-- PROVIDED DATA follows --

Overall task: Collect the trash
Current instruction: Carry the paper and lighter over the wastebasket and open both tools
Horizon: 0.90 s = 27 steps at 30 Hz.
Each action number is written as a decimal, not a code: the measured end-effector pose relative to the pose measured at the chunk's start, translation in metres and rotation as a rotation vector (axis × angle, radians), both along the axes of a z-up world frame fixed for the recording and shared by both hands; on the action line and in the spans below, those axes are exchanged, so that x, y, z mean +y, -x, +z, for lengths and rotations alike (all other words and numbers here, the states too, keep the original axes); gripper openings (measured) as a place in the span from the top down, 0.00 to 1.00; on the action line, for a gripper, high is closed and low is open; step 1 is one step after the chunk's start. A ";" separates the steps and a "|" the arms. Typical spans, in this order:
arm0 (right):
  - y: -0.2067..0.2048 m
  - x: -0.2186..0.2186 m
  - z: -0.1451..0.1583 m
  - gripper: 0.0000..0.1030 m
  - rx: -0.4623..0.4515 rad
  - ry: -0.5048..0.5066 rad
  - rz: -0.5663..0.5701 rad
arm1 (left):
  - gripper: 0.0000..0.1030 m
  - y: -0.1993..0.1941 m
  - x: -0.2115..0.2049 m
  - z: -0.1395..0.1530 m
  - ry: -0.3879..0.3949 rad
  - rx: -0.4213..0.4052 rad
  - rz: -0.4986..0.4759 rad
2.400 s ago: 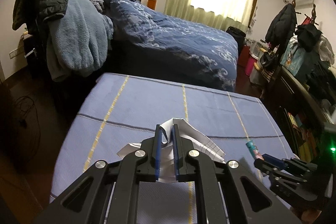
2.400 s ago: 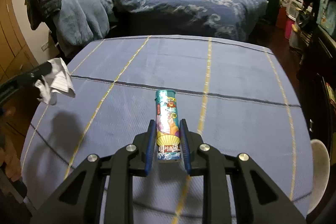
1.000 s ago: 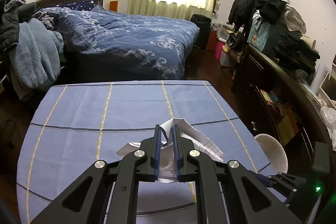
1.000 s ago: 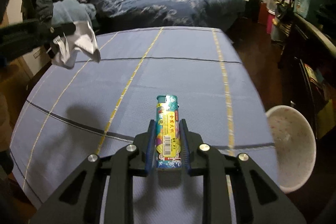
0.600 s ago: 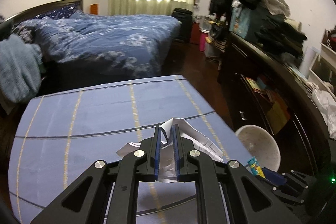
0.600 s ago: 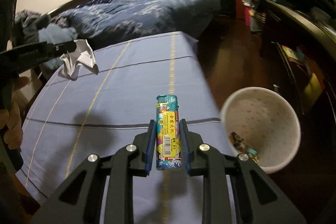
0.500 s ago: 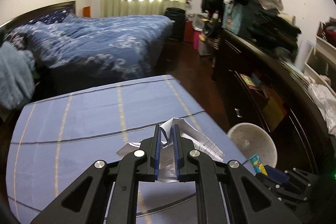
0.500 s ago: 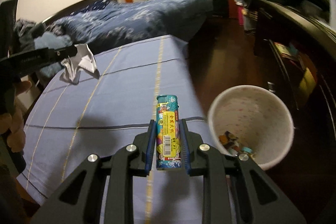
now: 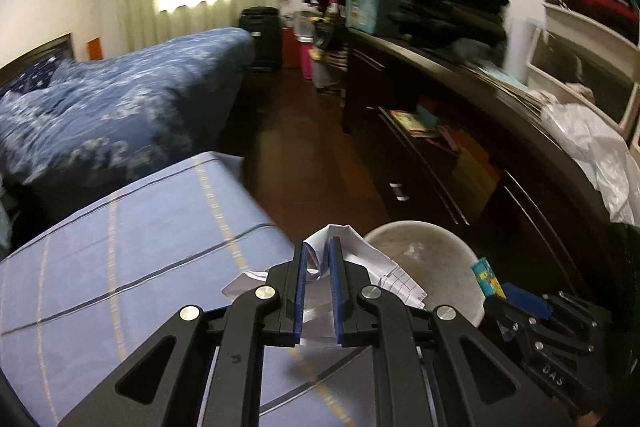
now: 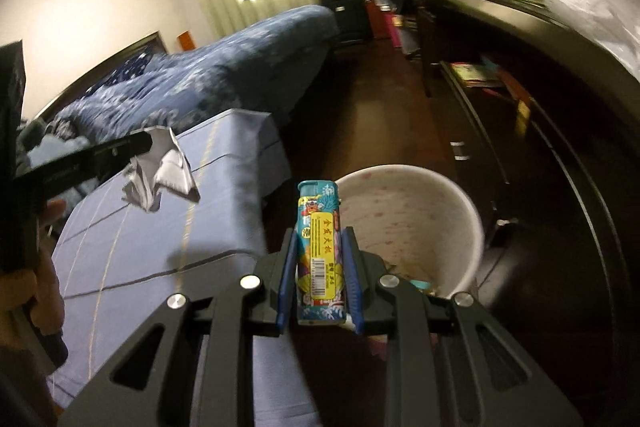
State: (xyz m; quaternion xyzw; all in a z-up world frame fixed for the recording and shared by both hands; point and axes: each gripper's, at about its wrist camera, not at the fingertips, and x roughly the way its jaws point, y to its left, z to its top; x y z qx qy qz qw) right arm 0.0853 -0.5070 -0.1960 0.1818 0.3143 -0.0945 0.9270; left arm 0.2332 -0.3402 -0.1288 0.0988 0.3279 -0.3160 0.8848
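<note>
My left gripper (image 9: 317, 247) is shut on a crumpled white paper (image 9: 380, 261), held above the right edge of the blue table (image 9: 120, 267). Beyond it stands a white waste bin (image 9: 436, 247) on the floor. My right gripper (image 10: 319, 239) is shut on a colourful printed lighter (image 10: 320, 247), upright between the blue pads, at the near rim of the bin (image 10: 420, 223). Some scraps lie at the bin's bottom. In the right wrist view the left gripper (image 10: 150, 143) and its paper (image 10: 158, 175) hang at the left over the table. The right gripper's tip with the lighter (image 9: 487, 277) shows at the lower right of the left wrist view.
A bed with a blue quilt (image 9: 100, 111) lies beyond the table. A dark wooden cabinet (image 9: 480, 155) with books and piled clothes runs along the right wall. Dark wooden floor (image 9: 312, 155) lies between bed and cabinet. A person's hand (image 10: 44, 291) holds the left gripper.
Both grippers have swung to the right, off the table's middle toward the bin, and rolled. The bin now lies right ahead of both. Paper and lighter stay gripped.
</note>
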 end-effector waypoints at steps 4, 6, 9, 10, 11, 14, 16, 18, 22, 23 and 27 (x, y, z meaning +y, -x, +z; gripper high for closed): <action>0.000 -0.022 -0.008 0.77 0.006 -0.014 -0.048 | 0.89 0.000 -0.029 -0.008 -0.021 0.005 -0.055; -0.002 -0.029 -0.013 0.77 0.011 -0.020 -0.065 | 0.89 0.000 -0.042 -0.013 -0.037 0.003 -0.078; -0.006 -0.036 -0.020 0.77 0.018 -0.032 -0.083 | 0.89 -0.002 -0.060 -0.022 -0.058 0.010 -0.107; -0.008 -0.039 -0.023 0.77 0.023 -0.037 -0.088 | 0.89 -0.003 -0.066 -0.025 -0.065 0.012 -0.117; -0.009 -0.041 -0.025 0.77 0.025 -0.040 -0.092 | 0.89 -0.003 -0.068 -0.027 -0.071 0.013 -0.121; -0.014 -0.049 -0.034 0.77 0.036 -0.051 -0.107 | 0.89 -0.006 -0.082 -0.037 -0.088 0.034 -0.140; -0.016 -0.052 -0.040 0.77 0.046 -0.059 -0.119 | 0.89 -0.009 -0.089 -0.043 -0.096 0.053 -0.151; -0.019 -0.057 -0.045 0.77 0.054 -0.064 -0.131 | 0.89 -0.011 -0.096 -0.049 -0.103 0.063 -0.156; -0.023 -0.062 -0.054 0.77 0.073 -0.071 -0.148 | 0.89 -0.015 -0.105 -0.057 -0.120 0.070 -0.162; -0.024 -0.063 -0.056 0.77 0.075 -0.073 -0.151 | 0.89 -0.016 -0.107 -0.059 -0.125 0.070 -0.163; -0.029 -0.066 -0.060 0.76 0.083 -0.062 -0.165 | 0.88 -0.018 -0.110 -0.062 -0.122 0.073 -0.161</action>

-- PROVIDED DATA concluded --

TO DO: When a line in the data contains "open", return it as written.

REPLY TO THE TASK:
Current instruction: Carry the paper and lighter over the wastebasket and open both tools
Each action number is written as a decimal, not a code: the measured end-effector pose relative to the pose measured at the chunk's start, translation in metres and rotation as a rotation vector (axis × angle, radians), both along the axes of a z-up world frame fixed for the recording and shared by both hands; on the action line and in the spans below, those axes are exchanged, so that x, y, z mean +y, -x, +z, for lengths and rotations alike (all other words and numbers here, the states too, keep the original axes); gripper openings (measured) as a place in the span from the top down, 0.00 to 1.00; on the action line, for a gripper, high is closed and low is open; step 1 is one step after the chunk's start. A ";" separates the steps and a "|" the arms. Typical spans, in this order:

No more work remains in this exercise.